Make sure all prerequisites are met.

Create a project

  1. Create a new CDK project using the CLI. e.g:
mkdir test-cdk
cd test-cdk
cdk init app --language go
  1. Download dependencies
go mod download
  1. Synthetize CloudFormation template
cdk synth > cfn-stack.yaml
  1. Execute KICS against the template and check the results. Note that KICS will recognized it as CloudFormation (for queries purpose).
docker run -v $PWD/cfn-stack.yaml:/path/cfn-stack.yaml -it checkmarx/kics:latest scan -p /path/cfn-stack.yaml

CloudFormation

KICS supports scanning CloudFormation templates with .json or .yaml extension.

Docker

KICS supports scanning Docker files named Dockerfile or with .dockerfile extension.

Helm

KICS supports scanning Helm by rendering charts and running Kubernetes queries against the rendered manifest.

The charts file structure must be as explained by Helm: https://helm.sh/docs/topics/charts/#the-chart-file-structure.

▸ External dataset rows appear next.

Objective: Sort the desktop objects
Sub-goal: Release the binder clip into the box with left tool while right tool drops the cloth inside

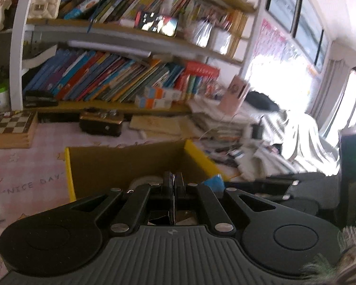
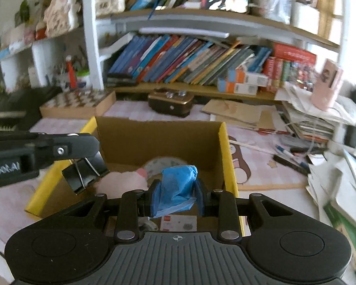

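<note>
An open cardboard box with yellow rims (image 2: 227, 147) (image 1: 70, 166) stands on the pink desk mat. In the right wrist view my left gripper (image 2: 96, 160) reaches in from the left, shut on the wire handles of a black binder clip (image 2: 81, 177) that hangs over the box's left wall. My right gripper (image 2: 176, 190) is shut on a crumpled blue plastic bundle (image 2: 178, 180) above the box's near side. In the left wrist view the left gripper (image 1: 173, 181) shows its pads pressed together over the box, and the blue bundle (image 1: 214, 181) peeks out to the right. A pink soft item (image 2: 123, 180) lies inside.
A chessboard box (image 2: 78, 104) and a dark brown case (image 2: 170, 105) sit behind the cardboard box. Bookshelves (image 2: 189, 61) run along the back. Stacks of paper and books (image 2: 315, 118) crowd the right, with pens (image 2: 289, 159) on the mat. A round patterned item (image 2: 163, 163) lies in the box.
</note>
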The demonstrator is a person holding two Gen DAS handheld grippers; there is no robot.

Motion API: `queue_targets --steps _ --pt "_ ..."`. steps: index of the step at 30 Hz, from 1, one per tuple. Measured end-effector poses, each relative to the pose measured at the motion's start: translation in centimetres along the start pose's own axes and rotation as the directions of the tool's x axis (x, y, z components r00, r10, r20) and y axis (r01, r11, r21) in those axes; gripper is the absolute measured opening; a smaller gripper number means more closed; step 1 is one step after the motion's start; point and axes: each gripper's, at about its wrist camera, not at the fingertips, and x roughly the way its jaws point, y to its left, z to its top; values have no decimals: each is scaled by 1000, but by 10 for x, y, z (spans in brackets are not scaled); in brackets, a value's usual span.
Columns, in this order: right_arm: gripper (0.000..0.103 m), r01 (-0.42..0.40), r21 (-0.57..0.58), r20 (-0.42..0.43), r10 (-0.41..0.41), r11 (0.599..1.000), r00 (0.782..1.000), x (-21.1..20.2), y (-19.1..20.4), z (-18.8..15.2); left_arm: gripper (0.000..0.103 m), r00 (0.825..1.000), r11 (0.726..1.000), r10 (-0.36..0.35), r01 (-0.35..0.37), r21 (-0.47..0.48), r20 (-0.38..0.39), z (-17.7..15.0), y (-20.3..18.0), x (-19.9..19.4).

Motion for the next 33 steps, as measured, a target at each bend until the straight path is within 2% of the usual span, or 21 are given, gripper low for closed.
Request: queue_targets --steps 5,11,20,24,27,29,33 --pt "30 -37 -99 -92 28 994 995 33 2 0 1 995 999 37 -37 3 -90 -17 7 24" --pt "30 -94 -211 -210 49 973 976 64 9 -5 2 979 998 56 -57 -2 -196 -34 16 42" --pt "30 -165 -272 -337 66 948 939 77 15 -3 2 974 999 51 -49 15 -222 -42 9 47" --pt "30 -165 -278 -347 62 946 936 78 16 -5 2 973 999 50 -47 16 -225 -43 8 47" --pt "33 -147 -286 -329 47 947 943 74 17 -5 3 974 998 57 -55 16 -218 -42 8 45" --pt "39 -130 -280 -308 39 951 951 71 16 -4 7 975 997 75 -71 26 -209 -42 6 42" --pt "42 -118 -223 -255 59 968 965 59 11 -1 20 981 995 93 -88 36 -173 -37 4 30"
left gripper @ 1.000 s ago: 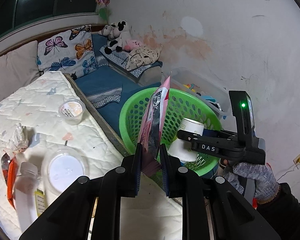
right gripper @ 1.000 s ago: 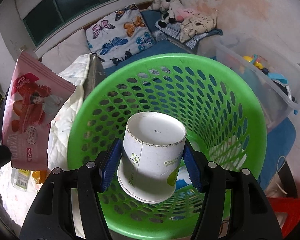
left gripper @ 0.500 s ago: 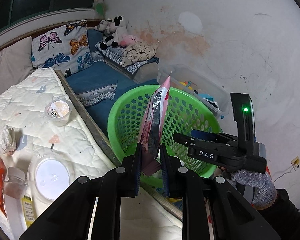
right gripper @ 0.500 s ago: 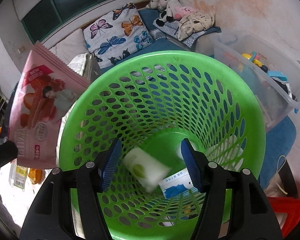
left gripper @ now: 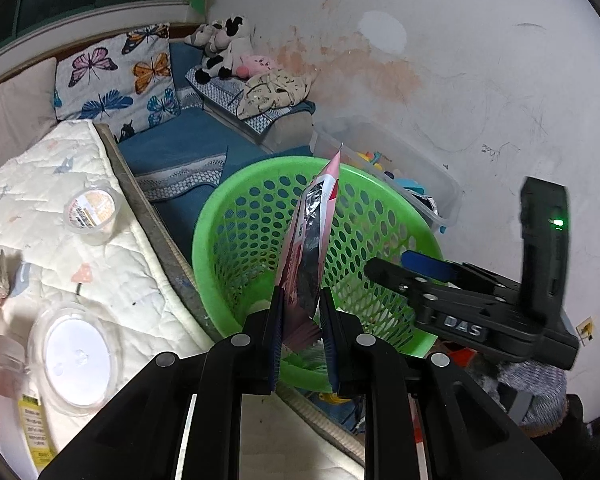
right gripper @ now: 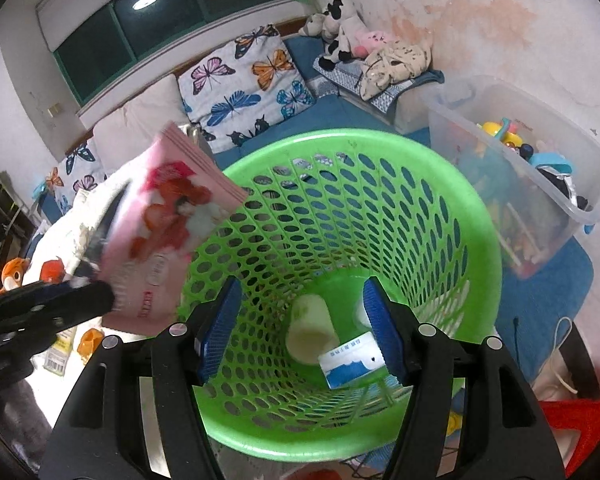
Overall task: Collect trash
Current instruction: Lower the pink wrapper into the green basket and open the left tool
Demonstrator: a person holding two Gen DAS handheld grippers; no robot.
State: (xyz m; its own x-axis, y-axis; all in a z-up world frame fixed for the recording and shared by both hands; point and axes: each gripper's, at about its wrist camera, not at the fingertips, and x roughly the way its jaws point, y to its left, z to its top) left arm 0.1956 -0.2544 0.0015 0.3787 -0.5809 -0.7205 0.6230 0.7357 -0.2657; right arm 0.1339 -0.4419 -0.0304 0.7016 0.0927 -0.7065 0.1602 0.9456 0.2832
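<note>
Right tool (right gripper: 300, 328) opening over green basket (right gripper: 440, 184), paper cup (right gripper: 310, 330) inside, blurred pink packet (right gripper: 168, 232) perhaps at rim

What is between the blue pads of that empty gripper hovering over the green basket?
Nothing is gripped: the right wrist view shows the right gripper opening, its jaws framing a paper cup on the green basket's floor.

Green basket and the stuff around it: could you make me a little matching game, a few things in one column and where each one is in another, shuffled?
Things:
1. paper cup
2. pink snack bag
3. sealed plastic cup
4. toys

Places:
A. on the white quilt
B. in the clear plastic bin
C. lying at the bottom of the green basket
D. pinched in the left gripper

Pairs: 1-C, 2-D, 3-A, 4-B
</note>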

Results are displayed against original Helm files:

Service With External Load Balance, Severity: MEDIUM, Results: 1
Description: Service has an external load balancer, which may cause accessibility from other networks and the Internet
Platform: Kubernetes

        [1]: /charts/nginx-ingress/templates/controller-service.yaml:20

                019:     release: {{ template "nginx-ingress.releaseLabel" . }}
                020:   name: {{ template "nginx-ingress.controller.fullname" . }}
                021: spec:

Kubernetes

KICS supports scanning Kubernetes manifests with .yaml extension.

OpenAPI

KICS supports scanning Swagger 2.0 and OpenAPI 3.0 specs with .json and .yaml extension.

Terraform

KICS supports scanning Terraform's HCL files with .tf extension and input variables using terraform.tfvars or files with .auto.tfvars extension that are in same directory of .tf files.

Limitations

Ansible

At the moment, KICS does not support a robust approach to identifying Ansible samples. The identification of these samples is done through exclusion. When a YAML sample is not a CloudFormation, Helm, Kubernetes or OpenAPI sample, KICS recognize it as Ansible.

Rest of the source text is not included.